0

I have a Google Sheets table with input in column A, and I'd want to achieve this result using REGEXEXTRACT.

Desired result:

Input Output
Stock OutNew21554 - Shirt - Red New | Stock Out
NewStock Out54872 - Shirt - Green New | Stock Out

This is what I attempted.

01

=ArrayFormula(REGEXEXTRACT(A1:A2, "[(Stock Out)|(New)]+"))
Input Output
Stock OutNew21554 - Shirt - Red Stock OutNew
NewStock Out54872 - Shirt - Green NewStock Out

02

=ArrayFormula(REGEXEXTRACT(A2:A3, "(Stock Out)|(New)+"))
Input Output
Stock OutNew21554 - Shirt - Red Stock Out
NewStock Out54872 - Shirt - Green
Osm
  • 2,699
  • 2
  • 4
  • 26

2 Answers2

1

Use two instances of regexextract() in an { array expression }, wrapped in iferror():

=arrayformula( iferror( 
  { 
    regexextract(A2:A3, "New"), 
    regexextract(A2:A3, "Stock Out") 
  } 
) )
doubleunary
  • 13,842
  • 3
  • 18
  • 51
  • Hi -- thank you for the response, I wonder if one `regexextract()` can get the result?

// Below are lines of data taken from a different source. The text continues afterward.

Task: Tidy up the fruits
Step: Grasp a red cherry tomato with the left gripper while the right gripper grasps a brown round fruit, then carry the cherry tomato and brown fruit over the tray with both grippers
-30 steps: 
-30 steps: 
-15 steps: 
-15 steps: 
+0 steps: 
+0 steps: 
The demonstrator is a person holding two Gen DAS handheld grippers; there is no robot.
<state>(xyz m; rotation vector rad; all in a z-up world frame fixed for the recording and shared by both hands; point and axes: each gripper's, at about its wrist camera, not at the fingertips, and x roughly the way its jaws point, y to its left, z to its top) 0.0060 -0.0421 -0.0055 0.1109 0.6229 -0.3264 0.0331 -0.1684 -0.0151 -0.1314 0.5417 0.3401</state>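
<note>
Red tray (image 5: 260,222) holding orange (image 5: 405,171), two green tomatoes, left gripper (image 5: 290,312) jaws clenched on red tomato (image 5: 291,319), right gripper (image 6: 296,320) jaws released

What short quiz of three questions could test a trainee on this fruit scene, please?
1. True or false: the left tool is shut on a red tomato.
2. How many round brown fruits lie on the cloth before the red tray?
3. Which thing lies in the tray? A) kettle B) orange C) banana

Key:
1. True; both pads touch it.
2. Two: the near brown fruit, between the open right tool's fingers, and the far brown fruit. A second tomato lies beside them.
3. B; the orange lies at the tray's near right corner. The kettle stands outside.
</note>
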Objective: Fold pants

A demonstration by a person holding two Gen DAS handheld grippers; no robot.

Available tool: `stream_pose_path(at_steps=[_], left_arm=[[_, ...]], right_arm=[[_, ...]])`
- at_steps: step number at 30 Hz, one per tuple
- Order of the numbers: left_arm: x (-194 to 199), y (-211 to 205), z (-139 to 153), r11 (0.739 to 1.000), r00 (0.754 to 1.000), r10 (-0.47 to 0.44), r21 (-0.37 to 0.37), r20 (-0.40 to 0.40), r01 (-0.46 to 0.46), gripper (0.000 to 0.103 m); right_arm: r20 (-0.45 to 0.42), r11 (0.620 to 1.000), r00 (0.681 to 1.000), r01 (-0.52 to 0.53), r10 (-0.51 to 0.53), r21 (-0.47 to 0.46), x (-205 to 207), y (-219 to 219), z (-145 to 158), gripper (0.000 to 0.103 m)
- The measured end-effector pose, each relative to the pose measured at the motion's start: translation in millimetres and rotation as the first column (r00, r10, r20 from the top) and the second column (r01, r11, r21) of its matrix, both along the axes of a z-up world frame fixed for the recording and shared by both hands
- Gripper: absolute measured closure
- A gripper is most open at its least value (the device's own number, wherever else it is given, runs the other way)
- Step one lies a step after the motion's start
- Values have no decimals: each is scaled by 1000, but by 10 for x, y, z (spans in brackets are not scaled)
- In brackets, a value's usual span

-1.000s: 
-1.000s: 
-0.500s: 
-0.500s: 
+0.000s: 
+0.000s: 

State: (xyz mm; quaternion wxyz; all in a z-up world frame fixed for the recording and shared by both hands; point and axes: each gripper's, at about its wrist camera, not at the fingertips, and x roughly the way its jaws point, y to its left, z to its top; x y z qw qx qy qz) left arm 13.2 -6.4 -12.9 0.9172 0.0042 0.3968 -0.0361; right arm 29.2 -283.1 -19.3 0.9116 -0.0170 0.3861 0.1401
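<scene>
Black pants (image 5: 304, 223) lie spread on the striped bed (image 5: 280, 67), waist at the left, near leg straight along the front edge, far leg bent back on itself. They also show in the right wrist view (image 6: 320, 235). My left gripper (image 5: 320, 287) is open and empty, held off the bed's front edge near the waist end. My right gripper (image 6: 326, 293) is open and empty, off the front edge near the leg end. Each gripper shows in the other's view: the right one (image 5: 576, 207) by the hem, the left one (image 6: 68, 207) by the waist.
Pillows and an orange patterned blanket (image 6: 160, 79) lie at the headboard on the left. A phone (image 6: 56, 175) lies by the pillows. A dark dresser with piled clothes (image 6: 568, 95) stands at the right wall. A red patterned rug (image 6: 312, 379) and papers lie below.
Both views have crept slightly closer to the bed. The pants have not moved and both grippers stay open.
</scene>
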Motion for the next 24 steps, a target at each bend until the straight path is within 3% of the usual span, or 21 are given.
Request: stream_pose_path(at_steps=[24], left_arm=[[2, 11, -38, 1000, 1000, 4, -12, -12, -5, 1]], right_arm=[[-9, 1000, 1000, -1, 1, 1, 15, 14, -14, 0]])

I removed `iferror()` to test. – Osm Oct 09 '22 at 15:03
  • The question does not specify the need to use just one `regexextract()`, and that limitation seems a bit artificial. It would be understandable if you did not know the number of result columns, i.e., the number of extractions, in advance, but the desired results you show suggest that do you know that. – doubleunary Oct 09 '22 at 15:07
  • Do you suggest to edit the question or add another one? – Osm Oct 09 '22 at 15:10
  • This question already has an answer with a vote, so the best practice is to post a [new question](https://webapps.stackexchange.com/questions/ask). – doubleunary Oct 09 '22 at 15:17
  • 1
    Wouldn't the desired results suggest that it is just a [mre]? The title says "multiple words" and not just two words? – TheMaster Oct 09 '22 at 16:11
1

There's no way to this in a single regex without generating all possible permutations or without lookaround support. However, we can call regexextract repeatedly using REDUCE. For eg, to extract, New,Stock and Color,

=BYROW(A2:A3,LAMBDA(row,TEXTJOIN(" | ",1,REDUCE(,{"New","Stock Out","Red|Green"},LAMBDA(a,c,{a;IFNA(REGEXEXTRACT(row,c))})))))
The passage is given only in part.